VEGF analysis induced by endothelialized gas-plasma treated D,L-PLA scaffolds.

Purpose: Vascular endothelial growth factor (VEGF) isoforms play different roles in the temporal sprouting of endothelial-lined vessels in a nude mouse peritoneal model as cells respond to nontreated control and gas-plasma-treated bioresorbable poly-D,L-lactide acid 3D scaffolds with human aortic endothelial cells (HAEC).

Methods And Materials: Nude mice peritoneums were incubated with HAEC (CW = control; TW = gas-plasma treated) or polymer scaffolds (Cp = control; Tp = treated) for 12, 24 and 72 days. Cytoplasmic and nuclear protein fractions were isolated using NER, electrophoresized using NuPAGE-MES and analyzed by WesternBreeze Chemiluminescent.

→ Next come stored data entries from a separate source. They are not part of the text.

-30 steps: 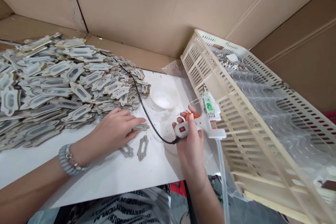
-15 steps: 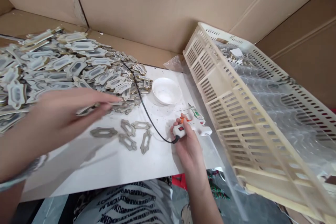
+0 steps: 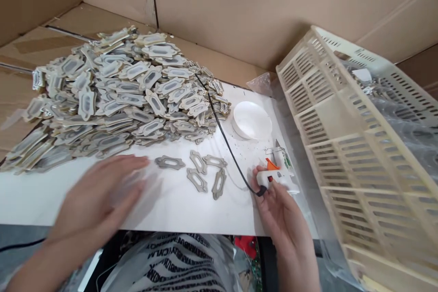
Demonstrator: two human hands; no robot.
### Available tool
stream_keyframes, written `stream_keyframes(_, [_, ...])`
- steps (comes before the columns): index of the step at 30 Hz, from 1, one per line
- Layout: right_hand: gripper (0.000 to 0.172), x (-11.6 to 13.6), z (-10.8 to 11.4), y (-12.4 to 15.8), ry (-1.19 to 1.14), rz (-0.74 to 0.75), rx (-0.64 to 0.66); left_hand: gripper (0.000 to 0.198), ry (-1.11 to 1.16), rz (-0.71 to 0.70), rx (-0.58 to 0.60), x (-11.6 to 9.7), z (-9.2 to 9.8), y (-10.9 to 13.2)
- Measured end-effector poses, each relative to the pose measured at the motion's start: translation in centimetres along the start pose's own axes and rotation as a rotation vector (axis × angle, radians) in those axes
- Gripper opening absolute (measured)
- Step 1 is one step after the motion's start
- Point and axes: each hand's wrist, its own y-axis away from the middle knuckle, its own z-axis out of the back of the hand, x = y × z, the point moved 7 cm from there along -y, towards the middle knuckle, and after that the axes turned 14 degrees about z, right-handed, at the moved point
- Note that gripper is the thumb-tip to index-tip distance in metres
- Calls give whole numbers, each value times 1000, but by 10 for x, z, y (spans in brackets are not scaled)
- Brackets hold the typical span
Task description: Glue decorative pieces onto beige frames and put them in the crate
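Note:
My right hand is wrapped around a white glue gun with an orange trigger, a red switch and a black cord. It rests near the right side of the white tabletop. My left hand is over the table at left, blurred by motion, thumb and fingers somewhat apart. A pale smear shows between them, too blurred to name. Just right of its fingertips lies a flat grey frame-shaped piece. Several similar pieces lie flat in a loose cluster between my hands.
A large heap of the same frame-shaped pieces covers the back left. The cord runs across the table from the heap. A white bowl stands behind the glue gun. A cream slatted crate holding clear plastic trays borders the right.
My left hand has come down and back from the heap's front edge to the bare tabletop. My right hand still holds the glue gun. The camera view has swung left.

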Motion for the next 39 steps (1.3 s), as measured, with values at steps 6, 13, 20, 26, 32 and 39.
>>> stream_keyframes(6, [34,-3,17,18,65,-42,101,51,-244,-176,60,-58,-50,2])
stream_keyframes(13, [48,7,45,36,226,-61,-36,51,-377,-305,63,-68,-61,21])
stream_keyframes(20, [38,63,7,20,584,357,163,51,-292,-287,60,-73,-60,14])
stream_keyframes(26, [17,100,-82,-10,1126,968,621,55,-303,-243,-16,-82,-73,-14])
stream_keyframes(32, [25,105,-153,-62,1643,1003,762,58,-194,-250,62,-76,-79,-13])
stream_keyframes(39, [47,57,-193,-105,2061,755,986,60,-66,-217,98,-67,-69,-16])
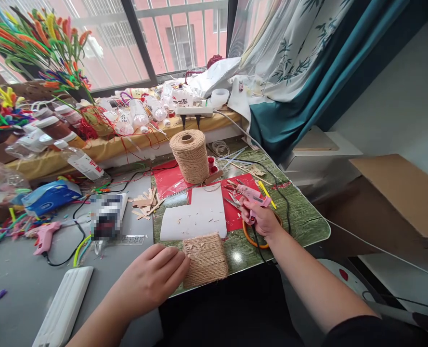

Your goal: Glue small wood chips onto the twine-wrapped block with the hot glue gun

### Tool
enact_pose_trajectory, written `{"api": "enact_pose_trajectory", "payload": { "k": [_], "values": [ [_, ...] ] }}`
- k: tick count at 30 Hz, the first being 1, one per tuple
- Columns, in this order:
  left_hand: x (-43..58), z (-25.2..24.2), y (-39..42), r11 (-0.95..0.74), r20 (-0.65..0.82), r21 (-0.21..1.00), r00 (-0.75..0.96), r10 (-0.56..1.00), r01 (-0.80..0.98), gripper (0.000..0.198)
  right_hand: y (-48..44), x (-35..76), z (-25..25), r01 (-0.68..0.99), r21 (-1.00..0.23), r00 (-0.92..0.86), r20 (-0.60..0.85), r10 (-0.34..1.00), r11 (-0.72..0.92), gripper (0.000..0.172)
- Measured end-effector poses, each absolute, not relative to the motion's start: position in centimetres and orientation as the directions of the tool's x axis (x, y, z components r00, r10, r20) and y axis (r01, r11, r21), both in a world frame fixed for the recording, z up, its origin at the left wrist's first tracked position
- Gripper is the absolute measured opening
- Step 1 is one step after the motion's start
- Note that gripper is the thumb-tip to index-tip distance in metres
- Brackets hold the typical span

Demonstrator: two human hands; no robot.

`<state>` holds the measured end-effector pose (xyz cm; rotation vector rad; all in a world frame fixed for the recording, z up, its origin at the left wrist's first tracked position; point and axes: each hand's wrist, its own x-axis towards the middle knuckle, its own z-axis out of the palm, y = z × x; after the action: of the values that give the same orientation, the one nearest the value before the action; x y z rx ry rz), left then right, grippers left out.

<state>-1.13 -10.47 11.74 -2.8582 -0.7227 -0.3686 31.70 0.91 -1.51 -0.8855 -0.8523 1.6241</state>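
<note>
My right hand (259,219) is wrapped round the grip of a pink hot glue gun (252,193), its nozzle pointing away to the upper left. Orange-handled scissors (247,236) lie under that hand, blades toward the red sheet. At the table's near edge sits a twine-wrapped block (205,260) with a few wood chips on top. My left hand (159,270) is at its left side, fingers curled and fingertips hidden, so its hold on the block is unclear. Behind the block lies white card (195,219) with scraps on it. A big spool of twine (189,156) stands beyond.
Wooden sticks (146,203) are piled left of the card. A second pink glue gun (45,237) and its black cable lie on the grey table. A yellow cutter (267,194) lies at right. Bottles and a power strip (194,112) crowd the windowsill.
</note>
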Motion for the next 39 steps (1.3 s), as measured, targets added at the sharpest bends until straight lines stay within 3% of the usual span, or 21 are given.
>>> {"api": "enact_pose_trajectory", "payload": {
  "k": [8, 12, 17, 20, 23, 27, 31, 39],
  "values": [
    [-1.1, 11.7, -10.7, -0.875, 0.191, -0.104, 0.873, 0.449, 0.473, 0.028, 1.0, 31.8, -1.6, -0.436, -0.879, -0.158, -0.136, 0.978, -0.193, 0.027],
    [-1.3, 11.7, -10.5, -0.857, 0.138, -0.024, 0.851, 0.506, 0.514, 0.027, 1.0, 31.8, -1.6, -0.444, -0.876, -0.137, -0.142, 0.980, -0.189, 0.025],
    [-1.7, 10.8, -10.0, -0.748, 0.193, 0.288, 0.729, 0.657, 0.598, 0.020, 0.8, 31.6, -1.5, -0.457, -0.873, -0.102, -0.138, 0.985, -0.169, 0.021],
    [-1.8, 9.2, -9.7, -0.534, 0.253, 0.532, 0.479, 0.841, 0.657, 0.015, 0.9, 31.6, -1.5, -0.453, -0.875, -0.097, -0.145, 0.985, -0.174, 0.022],
    [-1.5, 7.1, -9.7, -0.245, 0.133, 0.747, 0.222, 0.966, 0.618, 0.019, 0.9, 31.7, -1.4, -0.457, -0.870, -0.125, -0.141, 0.982, -0.183, 0.023],
    [-0.5, 4.9, -10.0, 0.010, -0.112, 0.943, 0.290, 0.950, 0.332, 0.039, 1.0, 31.7, -1.5, -0.452, -0.869, -0.172, -0.139, 0.975, -0.203, 0.023],
    [0.3, 4.1, -10.6, 0.165, -0.214, 0.970, 0.293, 0.932, 0.180, 0.040, 1.0, 31.6, -1.8, -0.470, -0.866, -0.146, -0.111, 0.983, -0.168, 0.019],
    [1.0, 3.7, -11.4, 0.283, -0.284, 0.958, 0.237, 0.929, 0.042, 0.042, 1.1, 31.8, -2.1, -0.481, -0.859, -0.185, -0.098, 0.978, -0.177, 0.017]
  ]
}}
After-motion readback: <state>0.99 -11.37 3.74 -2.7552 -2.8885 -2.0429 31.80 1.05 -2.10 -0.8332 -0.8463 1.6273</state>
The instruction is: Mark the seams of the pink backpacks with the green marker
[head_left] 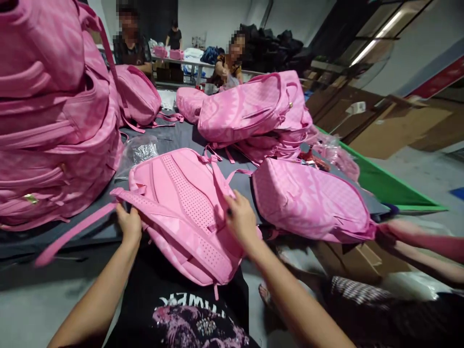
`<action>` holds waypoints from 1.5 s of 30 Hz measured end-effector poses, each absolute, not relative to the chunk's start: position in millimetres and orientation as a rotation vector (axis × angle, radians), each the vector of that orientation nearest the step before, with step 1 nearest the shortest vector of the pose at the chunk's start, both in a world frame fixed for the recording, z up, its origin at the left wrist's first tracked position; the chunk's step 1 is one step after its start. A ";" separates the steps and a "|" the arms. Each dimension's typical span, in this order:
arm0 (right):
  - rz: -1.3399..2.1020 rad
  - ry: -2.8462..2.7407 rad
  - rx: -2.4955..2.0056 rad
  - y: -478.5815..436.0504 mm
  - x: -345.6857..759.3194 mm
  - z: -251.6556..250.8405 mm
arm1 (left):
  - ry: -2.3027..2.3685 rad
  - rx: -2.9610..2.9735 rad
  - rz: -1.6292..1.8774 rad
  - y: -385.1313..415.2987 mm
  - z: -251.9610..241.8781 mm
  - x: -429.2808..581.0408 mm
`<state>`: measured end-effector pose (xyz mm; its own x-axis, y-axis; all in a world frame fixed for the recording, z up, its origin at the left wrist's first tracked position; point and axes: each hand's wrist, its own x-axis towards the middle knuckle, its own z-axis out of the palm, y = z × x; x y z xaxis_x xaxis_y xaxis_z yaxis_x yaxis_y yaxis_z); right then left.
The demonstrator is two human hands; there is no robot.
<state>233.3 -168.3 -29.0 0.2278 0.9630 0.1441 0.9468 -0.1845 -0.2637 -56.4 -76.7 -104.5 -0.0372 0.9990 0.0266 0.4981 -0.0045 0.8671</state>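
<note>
Workroom: beyond the long table point(177, 137) I make out people whose lower bodies are mostly hidden by bags, and a dark heap of bundles point(271, 48) too dim to tell apart.
Pink backpack: it lies at the near edge in front of the wearer, straps and perforated back panel facing up, its lower end jutting past the edge over a black shirt point(141, 295); I cannot tell if the two touch.
Left hand: the left hand point(129, 224) grips the pack's left side by the strap, fingertips hidden.
Right hand: the right hand point(241, 217) is closed around the other strap, blurred at the fingers.
Loose strap: its tail point(72, 237) reaches out leftward, smeared at the tip.
Left stack: the tall bag stack point(50, 111) is cut off by my frame.
Right side: a second backpack point(308, 198) lies just beside, a co-worker's hands point(389, 229) blurred at its far end.
Room: grey cloth shows between the packs, with a plastic bag point(139, 152) near the held one; a green panel point(384, 186) borders the table's right.
</note>
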 end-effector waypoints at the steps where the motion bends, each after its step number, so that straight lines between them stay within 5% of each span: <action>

Results: Prominent VEGF bands included 28, 45 and 62 kDa; 52-kDa VEGF observed in cytoplasmic TW fractions contributed about 18.6% at 12 days, 20.0% at 24 days and 13.1% at 72 days of the total VEGF signal. Yet, it was only noted in CW at 72 days where it accounted for 6.9%. A unique 32-kDa band appeared in both Cp (24.6%) and Tp (18.3%). Significant differences between band densities occurred for cytoplasmic nuclear CW24- TW24 (P = .022), CW72-TW72 (P = .011) and, also, cytoplasmic Cp24-Tp24 (P = .038).

Conclusions: The temporal and spatial organization of the TW isoforms results in more angiogenesis.